Until then, know this:
- Every file you delete lives; it lives on and on; if you are very lucky (or unlucky depending on what you're doing and on whose computer you are doing it) and it is not overwritten, it can be recovered - albeit in a somewhat more artful version of its former self
- If bullet one scares you and you have evidence to delete, purchase the appropriate software and reformat it, baby
- Savor every moment you happen to snap an image of because the image may not live on and it is up to you to keep the moment alive in your head, in your heart
- Please have redundant backups (and redundant and redundant some more) for your data - and don't ever, even for a moment, be foolish enough to think you can put it all in once place for only a few hours before re-distributing it back on your many backup locations; what can happen in those few hours may mean you lose everything
- Losing everything is quite freeing; while I don't recommend it, I can certainly see why some people choose it -- I can also see how survivors of fires, floods, hurricanes and other disasters pick up and carry on; if you are safe and the ones you love are fine, what's a little lost data in the end?

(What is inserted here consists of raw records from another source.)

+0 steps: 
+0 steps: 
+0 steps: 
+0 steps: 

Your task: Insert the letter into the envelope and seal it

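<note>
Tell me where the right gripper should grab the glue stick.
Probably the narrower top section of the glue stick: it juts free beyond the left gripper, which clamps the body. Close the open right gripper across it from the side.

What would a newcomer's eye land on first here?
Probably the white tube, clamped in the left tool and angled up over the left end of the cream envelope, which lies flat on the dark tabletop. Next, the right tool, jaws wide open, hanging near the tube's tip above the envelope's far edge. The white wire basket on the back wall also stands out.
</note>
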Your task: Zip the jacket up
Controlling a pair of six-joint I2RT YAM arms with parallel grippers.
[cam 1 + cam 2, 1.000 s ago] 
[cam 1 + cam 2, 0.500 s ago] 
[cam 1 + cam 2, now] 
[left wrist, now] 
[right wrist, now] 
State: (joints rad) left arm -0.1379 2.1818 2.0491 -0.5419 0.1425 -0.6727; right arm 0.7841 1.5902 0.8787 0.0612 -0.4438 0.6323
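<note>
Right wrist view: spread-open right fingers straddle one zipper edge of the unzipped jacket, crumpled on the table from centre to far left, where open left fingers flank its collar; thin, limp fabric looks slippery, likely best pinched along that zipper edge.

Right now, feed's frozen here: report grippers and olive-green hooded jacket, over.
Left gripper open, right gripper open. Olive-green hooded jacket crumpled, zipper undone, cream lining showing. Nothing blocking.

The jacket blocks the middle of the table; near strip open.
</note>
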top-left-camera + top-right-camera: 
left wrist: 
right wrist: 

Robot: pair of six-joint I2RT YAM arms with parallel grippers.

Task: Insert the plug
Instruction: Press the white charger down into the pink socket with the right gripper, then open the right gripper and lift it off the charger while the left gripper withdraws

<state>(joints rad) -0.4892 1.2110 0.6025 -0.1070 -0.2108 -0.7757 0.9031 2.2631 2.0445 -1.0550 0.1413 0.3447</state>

While I cannot guarantee there will be no more data woe-related posts in the near future (I have many interesting posts sketched out along the lines of "what does it mean that my computer deleted some short stories and not others?" and "nanowrimo as backup solution"), I have at least exorcised this painful demon enough to move past it. To move beyond the loss and the "how could I be so stupid" moaning into a more literary place. I'm ready to revisit Julavits. I'm ready to share my thoughts (with concrete examples!) on Pessl. I've got some things to say about other things. About books read and stories written. I may be dataless, but I'm not idealess. Cheeky, I know, but true. Consider this my final cry before taking up the literary crusade once more. A brief respite, the calm right before it gets really good. Again. Or. Finally. However you choose to view it.